Dataset records>
######

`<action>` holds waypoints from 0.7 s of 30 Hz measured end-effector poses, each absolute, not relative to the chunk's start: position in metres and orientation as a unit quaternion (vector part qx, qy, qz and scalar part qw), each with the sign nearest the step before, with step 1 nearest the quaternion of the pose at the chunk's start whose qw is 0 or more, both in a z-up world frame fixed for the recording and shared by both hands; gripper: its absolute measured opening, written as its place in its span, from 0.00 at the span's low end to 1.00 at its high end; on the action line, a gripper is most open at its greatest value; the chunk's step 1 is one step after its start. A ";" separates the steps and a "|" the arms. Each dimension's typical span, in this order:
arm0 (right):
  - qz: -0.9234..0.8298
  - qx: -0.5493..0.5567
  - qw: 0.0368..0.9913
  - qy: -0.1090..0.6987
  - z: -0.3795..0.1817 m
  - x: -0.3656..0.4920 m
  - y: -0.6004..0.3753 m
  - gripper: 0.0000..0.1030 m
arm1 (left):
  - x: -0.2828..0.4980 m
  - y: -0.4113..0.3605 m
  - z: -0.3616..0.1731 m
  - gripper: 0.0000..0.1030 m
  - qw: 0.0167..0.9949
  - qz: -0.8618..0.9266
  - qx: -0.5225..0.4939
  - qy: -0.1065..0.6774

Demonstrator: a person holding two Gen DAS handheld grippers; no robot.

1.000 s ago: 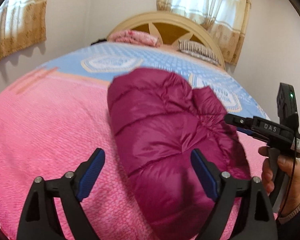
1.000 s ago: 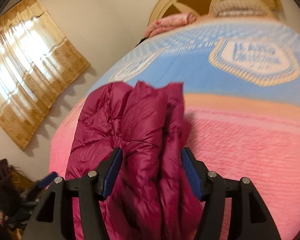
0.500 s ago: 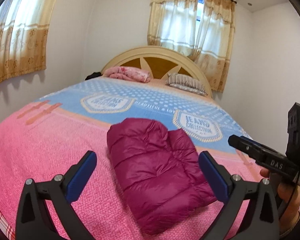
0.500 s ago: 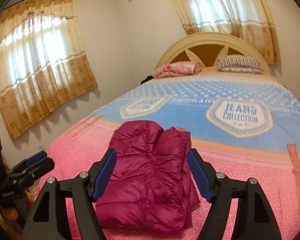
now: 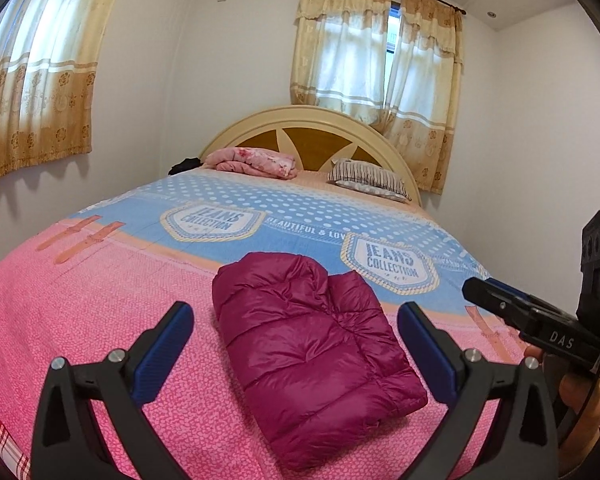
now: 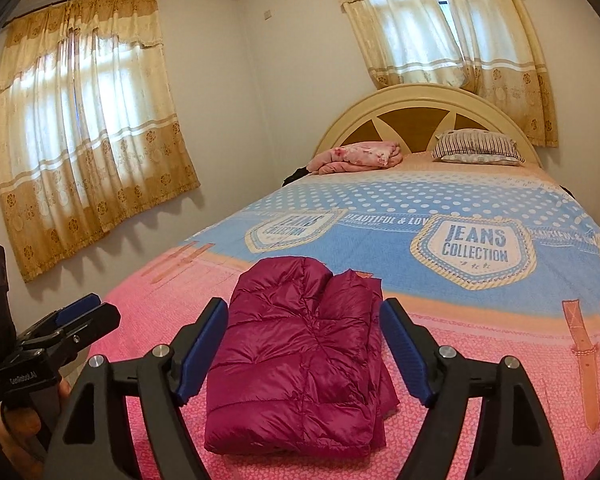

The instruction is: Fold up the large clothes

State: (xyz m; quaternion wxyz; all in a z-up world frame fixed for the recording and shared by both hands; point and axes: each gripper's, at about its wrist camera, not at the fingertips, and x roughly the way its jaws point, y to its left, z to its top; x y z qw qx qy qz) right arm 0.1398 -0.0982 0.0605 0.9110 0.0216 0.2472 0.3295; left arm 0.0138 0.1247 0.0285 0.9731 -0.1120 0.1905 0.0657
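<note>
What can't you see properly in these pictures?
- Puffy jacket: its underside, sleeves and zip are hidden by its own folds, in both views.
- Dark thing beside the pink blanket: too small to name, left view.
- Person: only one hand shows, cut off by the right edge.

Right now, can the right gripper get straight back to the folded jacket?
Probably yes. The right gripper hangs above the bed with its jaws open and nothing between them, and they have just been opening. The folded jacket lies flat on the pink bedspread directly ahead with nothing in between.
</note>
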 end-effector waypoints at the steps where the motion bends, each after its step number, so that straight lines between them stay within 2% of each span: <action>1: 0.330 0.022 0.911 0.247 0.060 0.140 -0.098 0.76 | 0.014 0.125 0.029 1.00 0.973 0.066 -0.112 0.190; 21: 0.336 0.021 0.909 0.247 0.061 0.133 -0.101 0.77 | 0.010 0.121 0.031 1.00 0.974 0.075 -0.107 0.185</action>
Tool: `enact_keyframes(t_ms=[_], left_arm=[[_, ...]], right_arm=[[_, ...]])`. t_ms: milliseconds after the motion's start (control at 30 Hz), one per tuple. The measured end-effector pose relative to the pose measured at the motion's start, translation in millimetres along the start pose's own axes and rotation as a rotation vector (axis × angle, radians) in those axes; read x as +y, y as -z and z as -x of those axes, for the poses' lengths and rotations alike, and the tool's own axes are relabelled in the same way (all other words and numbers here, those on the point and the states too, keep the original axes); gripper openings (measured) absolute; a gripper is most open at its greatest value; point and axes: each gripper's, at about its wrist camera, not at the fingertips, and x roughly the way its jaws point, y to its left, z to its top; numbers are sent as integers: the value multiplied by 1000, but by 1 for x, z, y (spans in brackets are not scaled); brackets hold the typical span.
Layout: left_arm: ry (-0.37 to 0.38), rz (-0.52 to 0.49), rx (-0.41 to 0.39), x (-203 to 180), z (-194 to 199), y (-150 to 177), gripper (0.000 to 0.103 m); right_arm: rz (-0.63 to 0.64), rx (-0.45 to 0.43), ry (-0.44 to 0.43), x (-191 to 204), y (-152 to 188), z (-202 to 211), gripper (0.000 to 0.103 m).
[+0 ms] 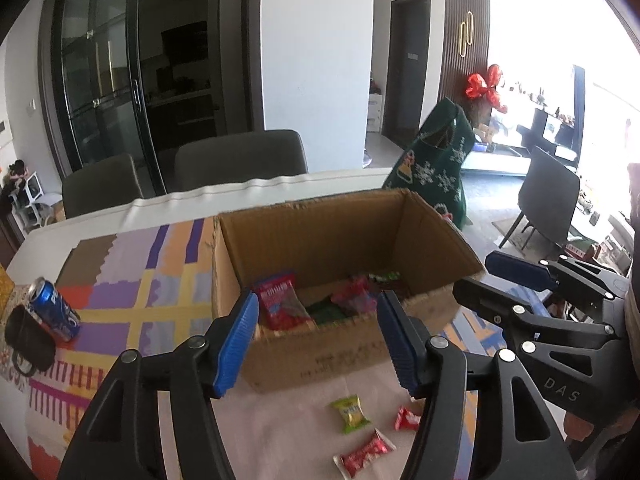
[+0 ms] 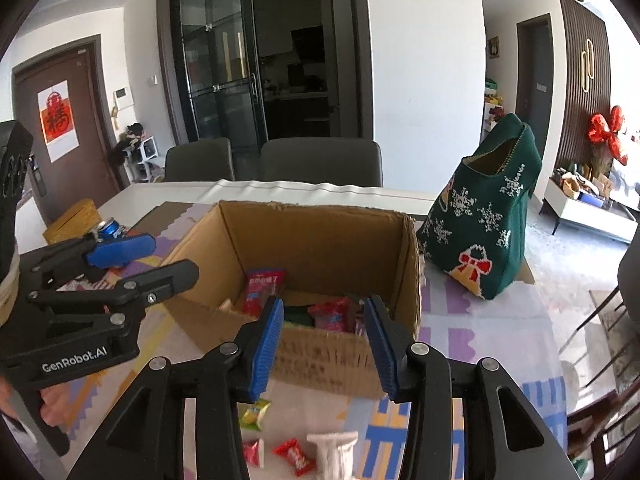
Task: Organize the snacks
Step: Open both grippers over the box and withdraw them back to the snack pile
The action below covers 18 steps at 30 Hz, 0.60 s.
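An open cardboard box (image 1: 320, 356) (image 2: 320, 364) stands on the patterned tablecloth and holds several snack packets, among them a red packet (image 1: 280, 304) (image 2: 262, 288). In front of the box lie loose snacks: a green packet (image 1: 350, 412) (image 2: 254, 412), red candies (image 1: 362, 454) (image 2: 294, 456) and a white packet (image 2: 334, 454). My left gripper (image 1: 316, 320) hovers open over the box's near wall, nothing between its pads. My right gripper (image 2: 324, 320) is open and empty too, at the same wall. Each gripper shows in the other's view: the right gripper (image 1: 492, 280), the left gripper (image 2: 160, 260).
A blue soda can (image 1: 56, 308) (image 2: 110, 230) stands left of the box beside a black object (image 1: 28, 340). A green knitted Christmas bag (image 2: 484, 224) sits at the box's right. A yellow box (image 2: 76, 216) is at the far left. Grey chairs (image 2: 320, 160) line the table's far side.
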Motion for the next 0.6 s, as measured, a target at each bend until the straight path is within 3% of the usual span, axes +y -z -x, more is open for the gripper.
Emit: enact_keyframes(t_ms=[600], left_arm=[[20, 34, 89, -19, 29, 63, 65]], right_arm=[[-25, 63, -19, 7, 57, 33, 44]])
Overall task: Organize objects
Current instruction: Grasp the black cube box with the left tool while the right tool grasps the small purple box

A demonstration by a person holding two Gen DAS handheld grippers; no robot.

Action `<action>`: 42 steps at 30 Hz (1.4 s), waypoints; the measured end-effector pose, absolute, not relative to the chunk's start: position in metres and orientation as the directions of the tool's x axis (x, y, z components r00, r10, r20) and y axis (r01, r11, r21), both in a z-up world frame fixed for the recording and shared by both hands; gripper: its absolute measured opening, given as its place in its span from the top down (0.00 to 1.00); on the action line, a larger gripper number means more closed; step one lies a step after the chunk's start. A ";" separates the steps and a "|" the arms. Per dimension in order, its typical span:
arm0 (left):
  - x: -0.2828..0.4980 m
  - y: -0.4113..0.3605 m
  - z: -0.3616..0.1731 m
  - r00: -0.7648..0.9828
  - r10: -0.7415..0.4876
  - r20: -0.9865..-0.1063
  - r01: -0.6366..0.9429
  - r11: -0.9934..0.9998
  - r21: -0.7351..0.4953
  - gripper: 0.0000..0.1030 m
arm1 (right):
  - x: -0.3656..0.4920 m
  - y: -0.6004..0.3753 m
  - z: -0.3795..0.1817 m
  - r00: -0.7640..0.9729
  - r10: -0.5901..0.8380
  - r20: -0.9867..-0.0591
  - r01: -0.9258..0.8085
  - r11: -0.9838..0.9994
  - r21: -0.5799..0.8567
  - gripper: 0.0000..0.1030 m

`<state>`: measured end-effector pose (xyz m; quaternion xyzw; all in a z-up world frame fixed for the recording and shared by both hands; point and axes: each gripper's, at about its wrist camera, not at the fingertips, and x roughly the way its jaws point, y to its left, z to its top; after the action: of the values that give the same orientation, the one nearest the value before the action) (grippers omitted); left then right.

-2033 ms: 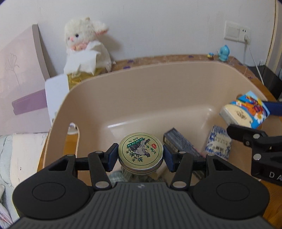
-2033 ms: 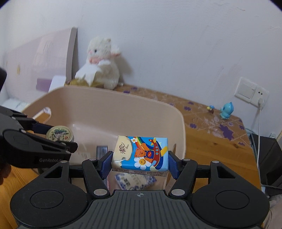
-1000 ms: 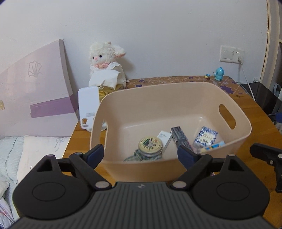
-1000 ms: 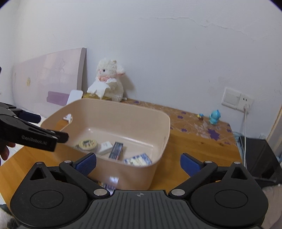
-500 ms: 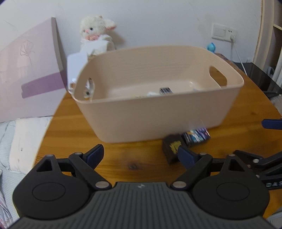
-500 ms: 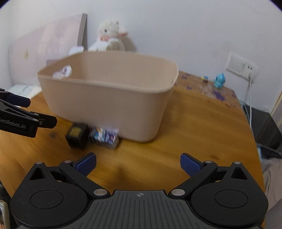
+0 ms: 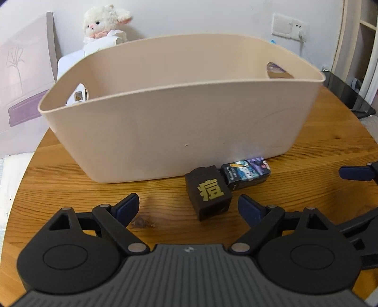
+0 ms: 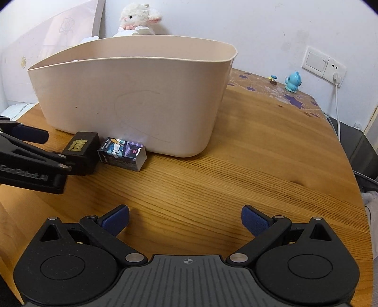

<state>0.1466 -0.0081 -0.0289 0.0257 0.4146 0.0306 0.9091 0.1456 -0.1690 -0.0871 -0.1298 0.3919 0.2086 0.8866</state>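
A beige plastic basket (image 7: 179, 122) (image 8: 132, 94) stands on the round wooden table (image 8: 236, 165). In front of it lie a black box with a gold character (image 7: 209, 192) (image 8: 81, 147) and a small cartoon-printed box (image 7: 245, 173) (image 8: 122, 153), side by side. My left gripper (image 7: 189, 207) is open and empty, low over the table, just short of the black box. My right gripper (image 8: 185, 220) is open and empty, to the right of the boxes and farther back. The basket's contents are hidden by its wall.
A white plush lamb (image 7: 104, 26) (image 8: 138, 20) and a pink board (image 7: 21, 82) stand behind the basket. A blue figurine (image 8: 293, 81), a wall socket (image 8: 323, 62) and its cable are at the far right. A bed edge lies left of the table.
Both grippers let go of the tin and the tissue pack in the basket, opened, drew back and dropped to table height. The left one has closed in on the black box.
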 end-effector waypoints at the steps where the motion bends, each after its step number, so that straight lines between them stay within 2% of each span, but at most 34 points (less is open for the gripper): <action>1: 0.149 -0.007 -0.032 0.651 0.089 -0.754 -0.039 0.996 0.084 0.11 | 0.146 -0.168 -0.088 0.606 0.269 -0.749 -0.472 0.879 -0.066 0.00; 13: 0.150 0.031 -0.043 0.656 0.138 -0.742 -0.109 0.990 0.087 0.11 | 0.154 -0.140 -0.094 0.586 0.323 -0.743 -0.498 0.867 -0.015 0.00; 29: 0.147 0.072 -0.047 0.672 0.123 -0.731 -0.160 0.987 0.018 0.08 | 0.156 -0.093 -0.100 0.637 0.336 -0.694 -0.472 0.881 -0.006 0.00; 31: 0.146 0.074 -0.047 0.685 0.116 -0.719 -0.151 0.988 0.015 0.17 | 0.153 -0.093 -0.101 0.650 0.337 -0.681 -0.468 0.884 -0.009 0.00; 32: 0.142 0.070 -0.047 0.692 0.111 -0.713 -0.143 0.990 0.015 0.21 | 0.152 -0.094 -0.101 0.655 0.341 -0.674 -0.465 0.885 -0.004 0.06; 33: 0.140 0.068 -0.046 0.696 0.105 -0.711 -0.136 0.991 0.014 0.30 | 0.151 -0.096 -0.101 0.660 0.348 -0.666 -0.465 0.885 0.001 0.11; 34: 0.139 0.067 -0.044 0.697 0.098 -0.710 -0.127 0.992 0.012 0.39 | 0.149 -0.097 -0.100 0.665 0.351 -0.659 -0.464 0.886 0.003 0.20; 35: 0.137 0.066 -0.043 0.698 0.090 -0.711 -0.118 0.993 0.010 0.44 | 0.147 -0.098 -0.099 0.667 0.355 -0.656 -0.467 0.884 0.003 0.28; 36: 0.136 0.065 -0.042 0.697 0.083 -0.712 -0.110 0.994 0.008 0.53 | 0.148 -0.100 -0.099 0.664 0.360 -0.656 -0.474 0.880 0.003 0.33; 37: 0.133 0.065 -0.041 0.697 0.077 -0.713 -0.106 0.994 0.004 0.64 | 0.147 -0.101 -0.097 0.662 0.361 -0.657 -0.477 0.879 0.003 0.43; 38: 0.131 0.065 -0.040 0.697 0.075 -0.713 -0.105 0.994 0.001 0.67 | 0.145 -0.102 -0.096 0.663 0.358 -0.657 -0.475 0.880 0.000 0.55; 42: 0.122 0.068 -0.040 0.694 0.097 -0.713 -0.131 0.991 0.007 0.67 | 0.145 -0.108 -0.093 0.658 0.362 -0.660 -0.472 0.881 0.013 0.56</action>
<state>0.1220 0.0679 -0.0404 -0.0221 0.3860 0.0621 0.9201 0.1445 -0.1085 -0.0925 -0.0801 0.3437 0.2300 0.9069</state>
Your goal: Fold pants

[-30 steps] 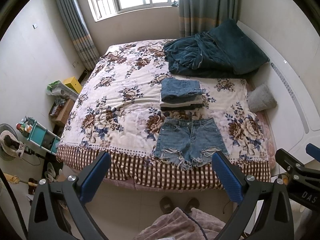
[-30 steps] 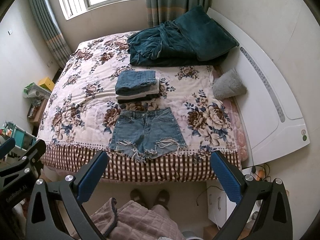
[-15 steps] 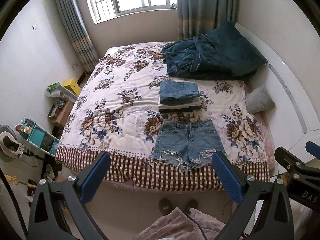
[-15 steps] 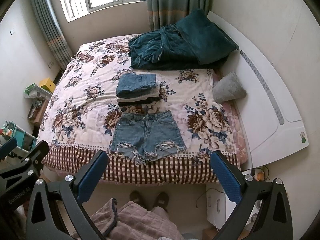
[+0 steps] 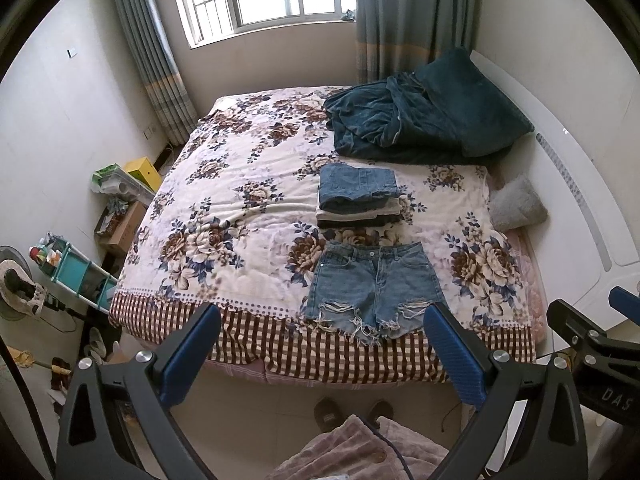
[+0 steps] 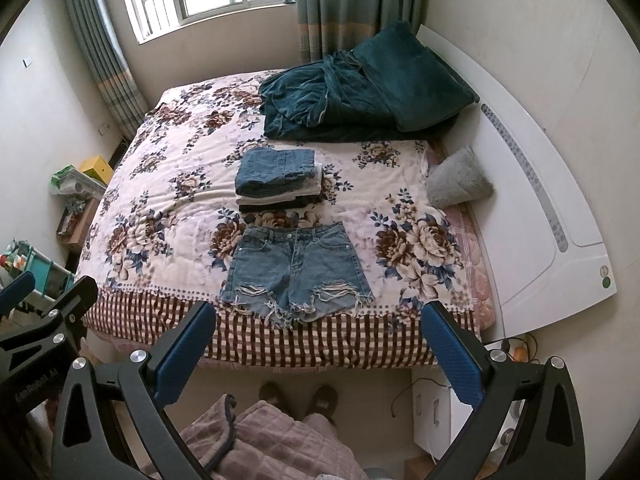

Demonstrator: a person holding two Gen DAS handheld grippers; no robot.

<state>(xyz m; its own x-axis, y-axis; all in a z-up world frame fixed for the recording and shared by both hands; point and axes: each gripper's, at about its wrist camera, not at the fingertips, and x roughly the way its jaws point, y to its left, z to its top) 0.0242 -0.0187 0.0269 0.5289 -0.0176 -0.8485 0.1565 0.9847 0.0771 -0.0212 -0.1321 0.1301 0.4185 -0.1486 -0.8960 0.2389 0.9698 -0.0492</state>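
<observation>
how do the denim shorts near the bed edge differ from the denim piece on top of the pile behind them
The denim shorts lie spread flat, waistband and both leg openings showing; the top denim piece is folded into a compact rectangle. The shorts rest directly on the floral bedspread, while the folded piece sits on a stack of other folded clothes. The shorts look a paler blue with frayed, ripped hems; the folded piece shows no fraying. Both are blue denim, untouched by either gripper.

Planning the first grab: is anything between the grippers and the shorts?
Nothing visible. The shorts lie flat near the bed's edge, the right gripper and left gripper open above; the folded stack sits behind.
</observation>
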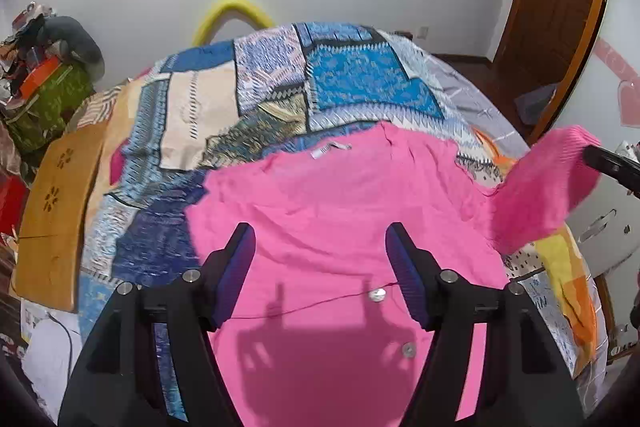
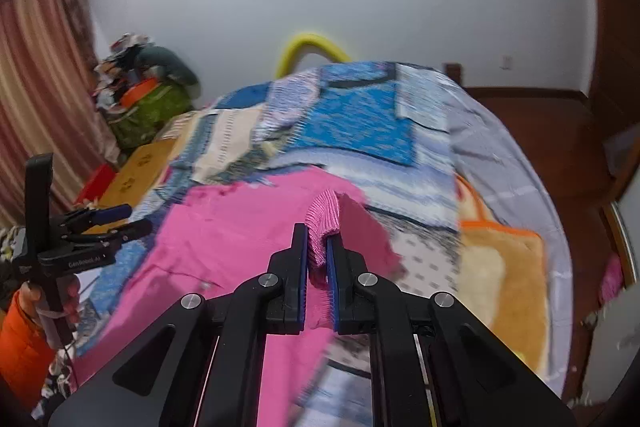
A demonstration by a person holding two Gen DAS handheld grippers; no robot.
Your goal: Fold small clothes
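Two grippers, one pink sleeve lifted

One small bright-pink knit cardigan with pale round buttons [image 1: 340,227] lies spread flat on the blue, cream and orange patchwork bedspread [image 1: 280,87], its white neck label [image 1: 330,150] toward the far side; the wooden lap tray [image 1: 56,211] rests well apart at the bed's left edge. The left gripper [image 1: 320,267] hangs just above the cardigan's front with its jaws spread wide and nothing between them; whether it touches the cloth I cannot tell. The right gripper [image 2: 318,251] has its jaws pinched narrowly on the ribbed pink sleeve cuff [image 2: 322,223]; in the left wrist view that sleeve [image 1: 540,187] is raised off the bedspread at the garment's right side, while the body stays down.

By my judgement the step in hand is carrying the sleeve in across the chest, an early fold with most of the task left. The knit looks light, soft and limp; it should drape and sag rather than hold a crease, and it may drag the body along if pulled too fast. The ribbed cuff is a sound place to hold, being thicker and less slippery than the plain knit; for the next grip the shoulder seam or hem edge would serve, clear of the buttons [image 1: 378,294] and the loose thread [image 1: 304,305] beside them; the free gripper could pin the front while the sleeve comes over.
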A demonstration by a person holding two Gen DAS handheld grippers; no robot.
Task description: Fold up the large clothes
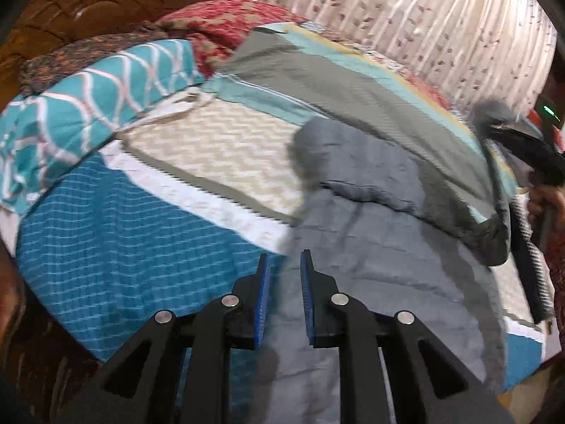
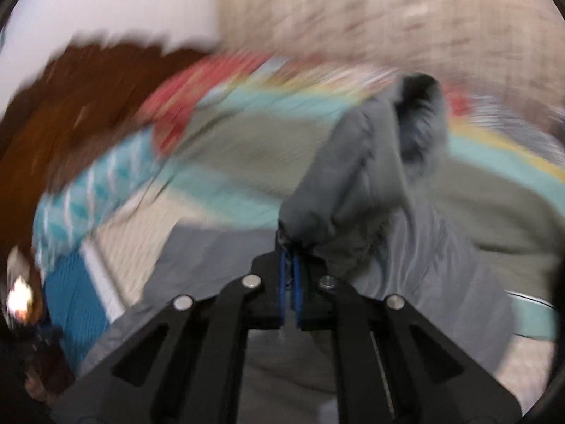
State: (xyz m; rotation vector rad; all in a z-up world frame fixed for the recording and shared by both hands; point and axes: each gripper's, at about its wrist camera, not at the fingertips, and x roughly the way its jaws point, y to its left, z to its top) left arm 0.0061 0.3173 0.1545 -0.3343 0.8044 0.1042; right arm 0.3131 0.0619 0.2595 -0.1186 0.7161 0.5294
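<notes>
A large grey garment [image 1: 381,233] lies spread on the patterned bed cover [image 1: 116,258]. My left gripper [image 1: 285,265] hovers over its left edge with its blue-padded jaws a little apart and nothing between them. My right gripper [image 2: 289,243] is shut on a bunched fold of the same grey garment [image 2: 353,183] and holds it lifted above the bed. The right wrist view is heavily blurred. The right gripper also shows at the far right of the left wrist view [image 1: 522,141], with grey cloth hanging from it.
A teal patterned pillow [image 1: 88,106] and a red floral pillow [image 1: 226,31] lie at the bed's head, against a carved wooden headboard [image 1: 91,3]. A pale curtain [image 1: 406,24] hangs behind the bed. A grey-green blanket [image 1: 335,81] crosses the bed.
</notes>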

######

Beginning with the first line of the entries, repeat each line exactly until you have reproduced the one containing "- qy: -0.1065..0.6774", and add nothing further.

Expected answer>
`<action>` holds waypoints from 0.7 s of 30 Hz measured end-effector poses, each absolute, not relative to the chunk's start: position in metres and orientation as a unit quaternion (vector part qx, qy, qz and scalar part qw), each with the sign nearest the step before, with step 1 nearest the quaternion of the pose at the chunk's start whose qw is 0 or more, both in a z-up world frame fixed for the recording and shared by both hands; gripper: its absolute measured opening, written as its place in its span, from 0.00 at the span's low end to 1.00 at its high end; on the action line, a gripper is most open at its greatest value; the chunk's step 1 is one step after its start. A ";" separates the steps and a "|" the arms. Each dimension's typical span, in this order:
arm0 (right):
  - qz: -0.9234..0.8298
  - qx: -0.5493..0.5567
  - qw: 0.0368..0.9913
  - qy: -0.1090..0.6987
  - z: -0.3795..0.1817 m
  - x: -0.3656..0.4920 m
  - y: -0.6004..0.3753 m
  - gripper: 0.0000..0.1030 m
arm1 (left):
  - x: -0.2828..0.4980 m
  - y: -0.4113..0.3605 m
  - z: -0.3616..0.1731 m
  - gripper: 0.0000..0.1030 m
  - qw: 0.0167..0.9949
  - qz: -0.8618..0.9266
  - qx: -0.5225..0.4939
  - qy: -0.1065..0.6774

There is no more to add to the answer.